Wednesday, February 11, 2009

Breakouts From Trading Ranges: Making the Identification


Recent posts have looked at identifying range days in the market, as well as uptrend and downtrend days. In this post, we'll take a look at Tuesday's market and the breakout moves that represent transitions between range and trending modes.

During a trading range, bullish and bearish traders position themselves for directional market moves. As a rule, the longer the trading range, the more supply and demand is committed in this directional manner. When the market legitimately breaks out of the trading range, two things happen: traders and investors jump aboard the move to ride the emerging trend and those positioned counter to the breakout bail out of their positions.

The combination of traders jumping aboard the breakout and those frantically exiting their positions creates enhanced volume on the breakout move. This volume is the market's way of telling us that large traders are accepting a new definition of value: one that is above or below the average price that prevailed during the recent trading range.

In the 30-minute chart of the ES futures above, we can see the bottom of the trading range defined by the horizontal blue line. Notice that, when we broke that support, volume picked up dramatically (blue arrow). Indeed, if you look at the expected, median volume for the 10:00 AM CT bar, as outlined in my Monday indicator post, you'll see that volume on the breakout ran 3-1/2 times its recent norm. Because this was not a small range--it extended over a several day period--many traders had to exit their longs, even as traders jumped aboard short positions. It is that acceptance of lower value--fueled by traders leaning the wrong way, as well as those piling into the move--that ensures that the downside breakout becomes a downward trend.

That last sentence is important, because it suggests that you don't have to predict the breakout move in order to benefit from it. If a genuine breakout move from an extended range represents a transition to a trending market, then the first pullback after the break represents a worthwhile entry in the direction of the new market direction. Many traders lament "missing the break", when they could have made money simply by following it. They don't make the identification that genuine breakouts from extended ranges become trends.

The key, then, is recognizing when a breakout is a genuine one and when it is false. Markets can move out of their ranges, only to fail to attract volume/participation and fall back toward their volume-weighted averages (i.e., their previous estimates of value). The ES contract, for instance, made a marginal day-over-day high on Monday, but many stocks did not participate in this move; the advance-decline figures were tepid. Knowing the characteristics of genuine breakouts is essential to traders at all time frames.

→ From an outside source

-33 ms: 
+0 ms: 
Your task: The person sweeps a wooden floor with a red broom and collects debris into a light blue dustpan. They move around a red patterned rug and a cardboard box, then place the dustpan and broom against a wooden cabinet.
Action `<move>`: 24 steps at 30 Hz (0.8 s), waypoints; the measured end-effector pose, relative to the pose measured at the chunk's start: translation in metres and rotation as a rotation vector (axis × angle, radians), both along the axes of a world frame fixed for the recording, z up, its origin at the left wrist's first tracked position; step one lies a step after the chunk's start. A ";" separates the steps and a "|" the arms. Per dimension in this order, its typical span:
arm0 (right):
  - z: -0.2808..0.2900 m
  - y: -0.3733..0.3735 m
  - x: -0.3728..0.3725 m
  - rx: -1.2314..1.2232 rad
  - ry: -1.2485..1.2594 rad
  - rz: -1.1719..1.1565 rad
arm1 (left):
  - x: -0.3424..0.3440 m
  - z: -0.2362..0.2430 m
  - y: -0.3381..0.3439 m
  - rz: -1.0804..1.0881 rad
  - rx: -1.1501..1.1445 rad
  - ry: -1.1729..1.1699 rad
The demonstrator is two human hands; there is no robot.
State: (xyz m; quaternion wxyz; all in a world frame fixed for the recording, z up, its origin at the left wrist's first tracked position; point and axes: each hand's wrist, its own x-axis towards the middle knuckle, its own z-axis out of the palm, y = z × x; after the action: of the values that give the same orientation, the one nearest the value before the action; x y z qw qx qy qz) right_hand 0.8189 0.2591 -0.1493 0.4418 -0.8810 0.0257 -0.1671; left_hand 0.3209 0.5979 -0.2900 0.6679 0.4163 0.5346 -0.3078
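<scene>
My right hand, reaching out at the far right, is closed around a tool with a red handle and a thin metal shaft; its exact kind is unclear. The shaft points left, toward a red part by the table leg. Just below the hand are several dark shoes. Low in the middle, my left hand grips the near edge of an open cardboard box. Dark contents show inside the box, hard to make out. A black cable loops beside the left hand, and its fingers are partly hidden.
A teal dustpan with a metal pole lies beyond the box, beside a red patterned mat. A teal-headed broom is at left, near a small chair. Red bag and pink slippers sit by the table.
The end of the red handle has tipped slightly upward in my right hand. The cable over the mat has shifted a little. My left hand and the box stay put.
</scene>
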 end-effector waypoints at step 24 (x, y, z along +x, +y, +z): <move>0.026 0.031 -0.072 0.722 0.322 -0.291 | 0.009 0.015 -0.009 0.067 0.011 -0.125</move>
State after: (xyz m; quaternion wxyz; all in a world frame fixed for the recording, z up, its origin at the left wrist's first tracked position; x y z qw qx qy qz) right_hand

Other than the expansion of volume on the move, we should see several other features of range breakouts:

1) Sectors that have been leading the market (in the recent market, the financial shares) should lead the market in the direction of the break;

2) The vast majority of sectors should participate in the break, expanding the plurality of advancing or declining stocks;

3) The market should stay below its volume-weighted average price (green moving average line in the chart above), as it searches for new, lower levels of value;

4) Because the break represents a revaluation process, we should see similar revaluations among related asset classes, such as Treasury instruments, commodities, and currencies, as investors and traders either seek greater risk or seek to avoid it.

Notice that prior levels of support or resistance often become important reference points for breakout moves. If you go back to my Twitter posts, you'll see that I emphasized the 850 area as important, because that represented the breakout point for the market's recent move to the upside. To sustain that uptrend, we needed to stay above the previous trading range. Once the market broke 850, the uptrend was violated. Indeed, the entire downtrending move during the day on Tuesday represented a move back into a longer term range that extends from the 870-area tops from late January and Monday to the lower 800 area. That larger time frame picture is important in framing price targets for the trending move that emerges from the breakout.